Data to use:
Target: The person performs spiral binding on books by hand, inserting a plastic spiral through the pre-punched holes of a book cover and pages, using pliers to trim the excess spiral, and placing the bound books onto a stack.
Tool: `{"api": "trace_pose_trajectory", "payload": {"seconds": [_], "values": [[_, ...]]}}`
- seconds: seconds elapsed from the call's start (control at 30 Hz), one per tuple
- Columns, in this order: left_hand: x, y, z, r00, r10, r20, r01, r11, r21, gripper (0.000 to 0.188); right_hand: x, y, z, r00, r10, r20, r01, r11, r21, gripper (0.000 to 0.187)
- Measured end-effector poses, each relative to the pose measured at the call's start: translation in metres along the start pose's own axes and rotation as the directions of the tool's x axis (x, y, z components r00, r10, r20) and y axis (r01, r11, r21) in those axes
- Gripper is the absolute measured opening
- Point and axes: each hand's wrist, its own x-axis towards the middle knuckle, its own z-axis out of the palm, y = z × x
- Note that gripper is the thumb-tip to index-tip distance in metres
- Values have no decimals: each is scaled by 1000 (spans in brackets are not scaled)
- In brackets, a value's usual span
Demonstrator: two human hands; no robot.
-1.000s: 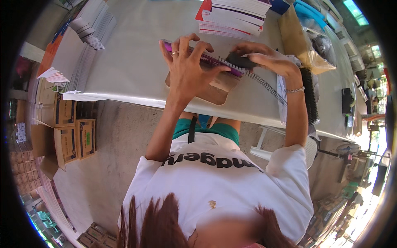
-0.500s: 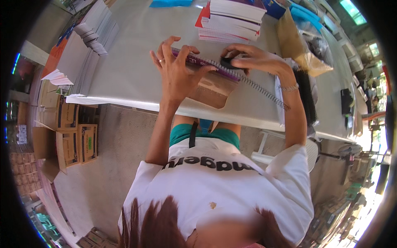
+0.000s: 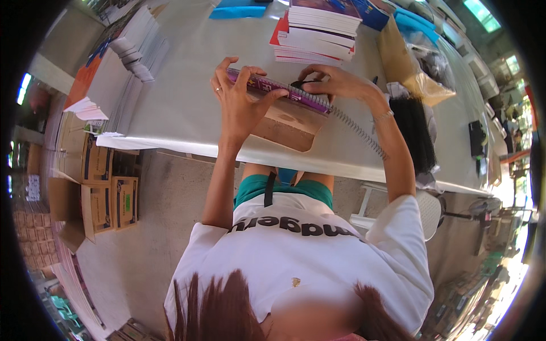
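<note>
A purple book (image 3: 301, 100) stands tilted on its edge near the table's front. My left hand (image 3: 234, 99) grips its left part, the thumb on the near face and the fingers over the far side. Along the book's right part runs a thin metal spiral coil (image 3: 359, 126), its loose tail trailing right toward my right forearm. My right hand (image 3: 344, 84) is closed around a small black object (image 3: 301, 84) at the book's upper edge, beside the coil; my fingers partly hide this object. Under the book lies a brown cardboard piece (image 3: 288, 132).
A stack of books (image 3: 318, 37) stands behind my hands. More upright stacks (image 3: 108, 82) line the left table edge. At right are a bundle of black coils (image 3: 413, 133) and a brown paper package (image 3: 406, 62). Cardboard boxes (image 3: 124, 199) sit on the floor at left.
The loose coil tail has shifted left and hangs slightly lower. The book has tilted a little, showing more of its purple face. My right hand has moved slightly left along the edge.
</note>
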Motion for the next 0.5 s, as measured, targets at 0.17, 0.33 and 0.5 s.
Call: {"api": "trace_pose_trajectory", "payload": {"seconds": [0.17, 0.33, 0.5], "values": [[-1, -5, -4, 1000, -23, -12, 23, 1000, 2, 50, -6, -16, 2, 972, -219, -82, 228, 965, 131, 57], [2, -5, 0, 1000, -3, -11, 2, 995, -102, 48, 11, 11, 5, 968, 234, -90, -244, 962, -121, 57], [-2, -12, 7, 999, -50, -10, 46, 973, -227, 49, -12, -31, 5, 999, -31, -30, 41, 899, 435, 71]]}}
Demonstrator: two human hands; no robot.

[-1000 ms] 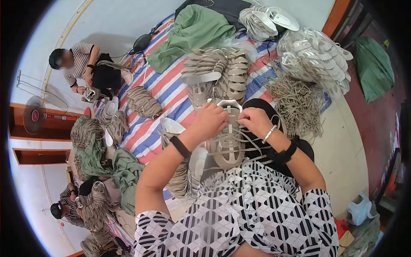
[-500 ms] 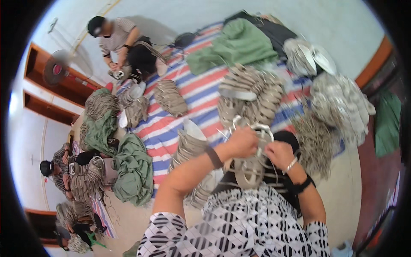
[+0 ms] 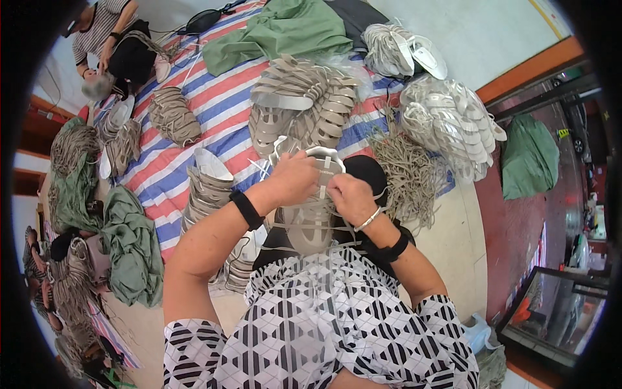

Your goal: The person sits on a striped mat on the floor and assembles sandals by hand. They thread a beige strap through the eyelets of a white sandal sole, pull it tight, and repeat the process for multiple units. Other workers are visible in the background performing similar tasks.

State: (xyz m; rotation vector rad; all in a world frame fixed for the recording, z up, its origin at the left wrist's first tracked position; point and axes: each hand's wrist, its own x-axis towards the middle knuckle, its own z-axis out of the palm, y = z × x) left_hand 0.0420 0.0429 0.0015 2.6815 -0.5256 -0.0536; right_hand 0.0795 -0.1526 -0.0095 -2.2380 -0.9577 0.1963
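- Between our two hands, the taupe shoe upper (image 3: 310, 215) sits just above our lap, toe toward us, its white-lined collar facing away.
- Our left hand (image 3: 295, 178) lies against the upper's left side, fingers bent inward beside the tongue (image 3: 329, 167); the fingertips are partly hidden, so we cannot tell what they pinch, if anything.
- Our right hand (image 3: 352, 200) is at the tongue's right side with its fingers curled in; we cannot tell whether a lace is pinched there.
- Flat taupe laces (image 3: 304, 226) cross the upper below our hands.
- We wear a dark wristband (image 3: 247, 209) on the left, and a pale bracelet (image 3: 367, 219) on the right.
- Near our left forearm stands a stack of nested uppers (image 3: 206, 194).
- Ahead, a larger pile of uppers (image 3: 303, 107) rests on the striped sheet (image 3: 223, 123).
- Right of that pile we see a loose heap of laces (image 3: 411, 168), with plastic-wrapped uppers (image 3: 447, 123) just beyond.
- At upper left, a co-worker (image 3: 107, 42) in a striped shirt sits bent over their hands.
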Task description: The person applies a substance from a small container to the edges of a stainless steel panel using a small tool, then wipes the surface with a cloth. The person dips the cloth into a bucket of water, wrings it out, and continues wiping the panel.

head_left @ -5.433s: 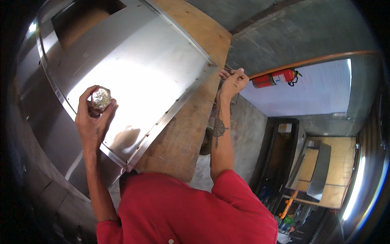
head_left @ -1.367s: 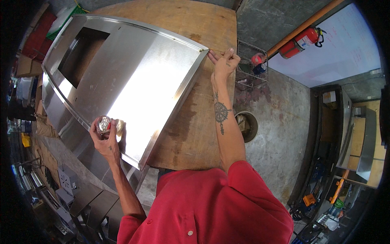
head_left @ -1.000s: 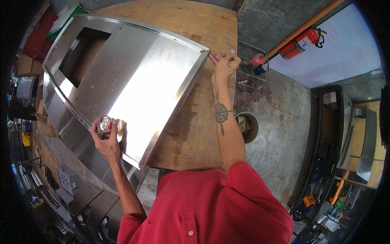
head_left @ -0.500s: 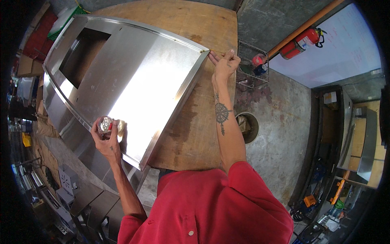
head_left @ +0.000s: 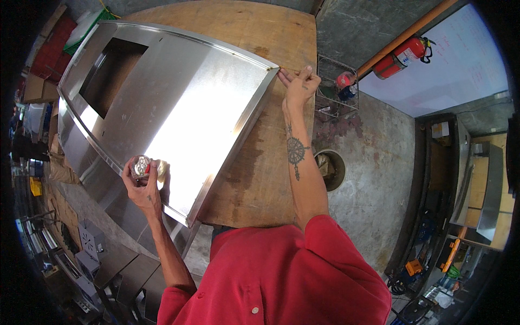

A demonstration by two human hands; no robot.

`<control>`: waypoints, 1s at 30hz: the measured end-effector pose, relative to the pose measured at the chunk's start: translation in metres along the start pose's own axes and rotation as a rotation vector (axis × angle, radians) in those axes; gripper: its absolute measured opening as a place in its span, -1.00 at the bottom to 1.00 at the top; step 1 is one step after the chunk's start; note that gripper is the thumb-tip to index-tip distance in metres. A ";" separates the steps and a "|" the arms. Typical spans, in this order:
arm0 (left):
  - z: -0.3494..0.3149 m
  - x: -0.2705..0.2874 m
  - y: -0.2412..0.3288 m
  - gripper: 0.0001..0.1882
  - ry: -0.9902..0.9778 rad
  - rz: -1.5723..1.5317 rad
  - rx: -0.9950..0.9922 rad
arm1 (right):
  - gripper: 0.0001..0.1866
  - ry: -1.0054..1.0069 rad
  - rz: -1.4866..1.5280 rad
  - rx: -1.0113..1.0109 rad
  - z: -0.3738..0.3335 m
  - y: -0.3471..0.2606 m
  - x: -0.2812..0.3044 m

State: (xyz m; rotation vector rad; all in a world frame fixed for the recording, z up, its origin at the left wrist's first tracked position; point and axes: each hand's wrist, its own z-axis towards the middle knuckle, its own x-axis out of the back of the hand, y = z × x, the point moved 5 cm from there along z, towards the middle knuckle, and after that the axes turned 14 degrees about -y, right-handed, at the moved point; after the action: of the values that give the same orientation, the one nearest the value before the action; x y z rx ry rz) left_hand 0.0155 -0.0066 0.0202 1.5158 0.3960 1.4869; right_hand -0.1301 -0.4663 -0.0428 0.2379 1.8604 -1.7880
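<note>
A large stainless steel panel (head_left: 179,108) with a rectangular cut-out lies on a wooden table (head_left: 271,162). My left hand (head_left: 142,187) grips a small round silver flashlight (head_left: 141,166) over the panel's near-left edge. My right hand (head_left: 297,89) rests at the panel's far right corner, fingers touching the folded rim. My red shirt fills the bottom of the view.
A wire basket (head_left: 337,89) with a red-and-blue object stands on the concrete floor to the right, next to a round floor opening (head_left: 329,168). A red fire extinguisher (head_left: 403,54) lies by an orange pipe. Metal parts and boxes crowd the left side.
Since the oldest frame my view has pulled back and my left hand has come down to the panel's near-left edge. Over the last second nothing has visibly moved.
</note>
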 end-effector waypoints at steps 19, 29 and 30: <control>0.001 0.000 0.006 -0.39 0.004 -0.007 0.003 | -0.66 0.030 0.066 0.001 0.000 0.004 0.002; 0.000 0.001 0.001 -0.41 -0.004 -0.083 0.050 | -0.66 0.027 0.026 0.020 -0.002 0.000 0.002; -0.002 0.001 -0.001 -0.42 -0.004 -0.091 0.056 | -0.65 0.009 0.001 0.044 -0.005 -0.004 -0.002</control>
State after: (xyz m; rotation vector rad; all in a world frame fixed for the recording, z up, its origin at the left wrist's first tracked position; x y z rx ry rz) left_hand 0.0146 -0.0046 0.0199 1.5238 0.5016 1.4123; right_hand -0.1316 -0.4619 -0.0390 0.2635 1.8283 -1.8309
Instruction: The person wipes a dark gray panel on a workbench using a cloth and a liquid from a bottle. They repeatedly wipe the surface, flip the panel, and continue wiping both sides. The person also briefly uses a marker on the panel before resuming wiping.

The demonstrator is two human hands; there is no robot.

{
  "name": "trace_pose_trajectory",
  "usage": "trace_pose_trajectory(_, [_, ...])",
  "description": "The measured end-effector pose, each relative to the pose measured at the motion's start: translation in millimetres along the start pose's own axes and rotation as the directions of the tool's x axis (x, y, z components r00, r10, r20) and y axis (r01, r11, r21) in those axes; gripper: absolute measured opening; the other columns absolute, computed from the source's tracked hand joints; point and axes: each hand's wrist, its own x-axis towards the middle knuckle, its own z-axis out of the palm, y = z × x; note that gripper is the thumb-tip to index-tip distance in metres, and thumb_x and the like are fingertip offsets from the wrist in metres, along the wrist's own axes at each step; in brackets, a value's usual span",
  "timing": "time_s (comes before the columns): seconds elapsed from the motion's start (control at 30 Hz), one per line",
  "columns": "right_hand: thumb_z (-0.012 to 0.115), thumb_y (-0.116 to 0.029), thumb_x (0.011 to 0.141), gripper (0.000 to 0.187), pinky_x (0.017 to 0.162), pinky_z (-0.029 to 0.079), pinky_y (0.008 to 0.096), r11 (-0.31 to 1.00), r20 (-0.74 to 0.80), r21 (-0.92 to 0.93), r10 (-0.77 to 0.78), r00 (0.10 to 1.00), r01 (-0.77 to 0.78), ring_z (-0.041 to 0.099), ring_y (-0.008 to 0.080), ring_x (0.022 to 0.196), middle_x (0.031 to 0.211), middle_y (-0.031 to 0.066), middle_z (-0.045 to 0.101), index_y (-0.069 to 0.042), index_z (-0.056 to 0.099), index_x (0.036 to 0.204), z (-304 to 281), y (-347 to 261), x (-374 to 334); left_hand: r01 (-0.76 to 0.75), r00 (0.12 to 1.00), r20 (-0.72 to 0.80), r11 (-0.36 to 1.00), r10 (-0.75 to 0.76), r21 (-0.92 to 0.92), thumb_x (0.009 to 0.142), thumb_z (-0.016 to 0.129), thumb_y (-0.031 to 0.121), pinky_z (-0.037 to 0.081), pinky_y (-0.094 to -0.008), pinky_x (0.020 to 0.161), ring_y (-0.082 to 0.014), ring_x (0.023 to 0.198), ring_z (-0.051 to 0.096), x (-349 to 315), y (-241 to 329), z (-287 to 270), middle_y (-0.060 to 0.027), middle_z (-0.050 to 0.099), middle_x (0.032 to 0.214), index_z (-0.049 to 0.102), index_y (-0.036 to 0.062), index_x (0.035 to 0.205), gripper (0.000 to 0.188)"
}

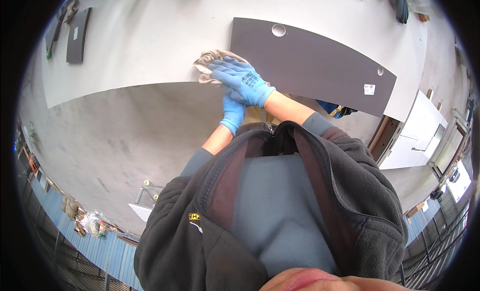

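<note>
Beige fabric, one bunched cloth (207, 58), lies beneath the right hand's (241, 82) fingers and spills out at its ten o'clock, by the near edge of the white worktop (145, 46). Those gloved fingers are nearly straight and together; whether they grip underneath, I cannot tell. The left hand (233, 111) sits at seven o'clock, its fingers hidden. One large dark panel (315, 66), with two round holes and one label, lies toward two to three o'clock.

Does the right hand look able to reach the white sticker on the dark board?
Probably, with a stretch: nothing lies on the board between the right hand and the sticker, though that hand rests on the rag.
</note>
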Motion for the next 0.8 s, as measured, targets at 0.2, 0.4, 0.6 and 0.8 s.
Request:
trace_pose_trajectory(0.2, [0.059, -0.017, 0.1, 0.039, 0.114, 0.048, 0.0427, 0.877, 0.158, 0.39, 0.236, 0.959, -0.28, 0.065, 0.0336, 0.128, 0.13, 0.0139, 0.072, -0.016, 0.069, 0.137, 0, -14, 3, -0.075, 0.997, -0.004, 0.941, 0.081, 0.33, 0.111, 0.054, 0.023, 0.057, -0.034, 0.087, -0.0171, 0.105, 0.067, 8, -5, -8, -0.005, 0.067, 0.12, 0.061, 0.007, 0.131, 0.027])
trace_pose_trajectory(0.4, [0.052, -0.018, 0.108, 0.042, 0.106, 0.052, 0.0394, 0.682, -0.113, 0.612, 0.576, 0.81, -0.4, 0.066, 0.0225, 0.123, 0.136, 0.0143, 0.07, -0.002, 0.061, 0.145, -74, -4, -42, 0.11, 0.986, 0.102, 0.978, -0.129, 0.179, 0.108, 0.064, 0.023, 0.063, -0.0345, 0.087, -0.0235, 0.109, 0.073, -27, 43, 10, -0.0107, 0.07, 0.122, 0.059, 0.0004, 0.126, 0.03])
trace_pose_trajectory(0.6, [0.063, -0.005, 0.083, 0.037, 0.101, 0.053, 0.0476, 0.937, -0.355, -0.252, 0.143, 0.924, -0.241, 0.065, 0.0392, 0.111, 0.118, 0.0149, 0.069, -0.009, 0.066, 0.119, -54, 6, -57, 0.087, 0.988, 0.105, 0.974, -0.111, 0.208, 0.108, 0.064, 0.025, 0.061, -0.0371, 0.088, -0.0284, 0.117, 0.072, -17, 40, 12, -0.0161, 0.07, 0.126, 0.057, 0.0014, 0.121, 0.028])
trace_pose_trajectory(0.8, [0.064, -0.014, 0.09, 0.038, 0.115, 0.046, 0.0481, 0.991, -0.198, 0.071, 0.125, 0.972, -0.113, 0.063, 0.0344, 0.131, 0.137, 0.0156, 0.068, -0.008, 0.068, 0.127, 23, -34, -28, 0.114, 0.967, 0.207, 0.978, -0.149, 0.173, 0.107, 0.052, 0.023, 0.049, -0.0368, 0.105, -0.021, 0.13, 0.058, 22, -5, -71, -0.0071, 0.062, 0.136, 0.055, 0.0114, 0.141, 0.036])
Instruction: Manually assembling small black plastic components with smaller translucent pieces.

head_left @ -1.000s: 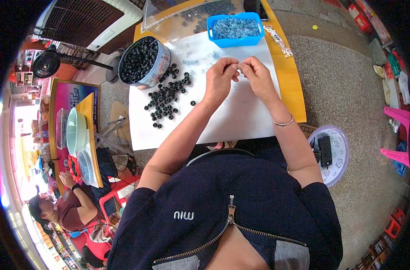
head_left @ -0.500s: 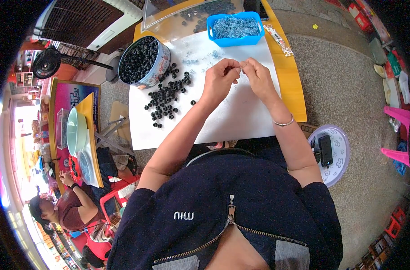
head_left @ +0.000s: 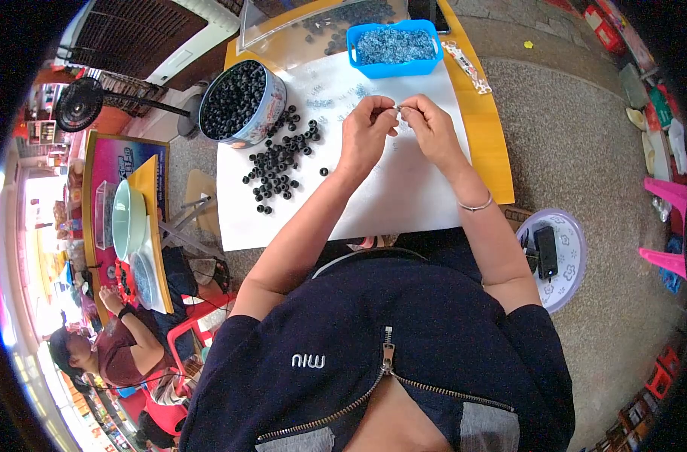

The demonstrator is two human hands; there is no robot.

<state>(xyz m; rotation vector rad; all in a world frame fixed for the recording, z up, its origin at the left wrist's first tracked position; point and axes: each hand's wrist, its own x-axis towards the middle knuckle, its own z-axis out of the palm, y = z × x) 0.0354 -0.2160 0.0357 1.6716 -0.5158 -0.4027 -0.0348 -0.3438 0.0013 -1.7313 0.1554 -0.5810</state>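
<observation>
Over the white sheet (head_left: 403, 211) my left hand (head_left: 366, 137) and my right hand (head_left: 432, 132) meet almost fingertip to fingertip. Both are closed in a pinch, with a tiny greyish piece between them that is too small to name. Left of them lies a loose pile of black ring-shaped pieces (head_left: 277, 164), one of them apart from the rest. A round tin (head_left: 272, 102) full of more such black pieces stands behind the pile. Beyond my hands sits a blue basket (head_left: 394, 71) heaped with small clear bluish pieces. A few clear pieces (head_left: 321, 102) are scattered on the sheet.
A clear plastic box (head_left: 283, 38) holding dark pieces stands at the table's far edge. Off to the right a lilac round stool or tray (head_left: 569, 279) bears a black device. At the left, a person (head_left: 125, 346) sits by another table with a green bowl (head_left: 128, 218).
My fingertips have drawn slightly apart and the tiny piece between them shows a little more. My arms, the tin and the basket are where they were.
</observation>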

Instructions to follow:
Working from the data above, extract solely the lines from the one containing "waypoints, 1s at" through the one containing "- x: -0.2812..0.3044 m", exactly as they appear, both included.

Task output:
`<control>`: waypoints, 1s at 30hz: the measured end-effector pose, relative to the pose measured at the chunk's start: translation in metres along the start pose's own axes and rotation as a rotation vector (axis × angle, radians) in those axes; gripper: its absolute measured opening as a place in its span, -1.00 at the bottom to 1.00 at the top; step 1 is one step after the chunk's start; note that gripper is the thumb-tip to index-tip distance in metres. A ";" separates the steps and a "|" the arms. Typical spans, in this order:
arm0 (left):
  - z: -0.3494..0.3149 m
  - x: -0.2705..0.2874 m
  - y: -0.2412..0.3288 m
  - gripper: 0.0001..0.1882
  - ry: -0.9902..0.9778 rad
  - rz: -1.5723..1.5317 rad
  - rx: -0.9950..0.9922 rad
arm1 (right):
  - gripper: 0.0001..0.1866
  - ry: -1.0054..1.0069 rad
  - rz: -1.4866..1.5280 rad
  - rx: -1.0113..1.0109 rad
  - z: -0.3738..0.3335 m
  - y: -0.3471..0.2606 m
  - x: -0.2812..0.3044 m

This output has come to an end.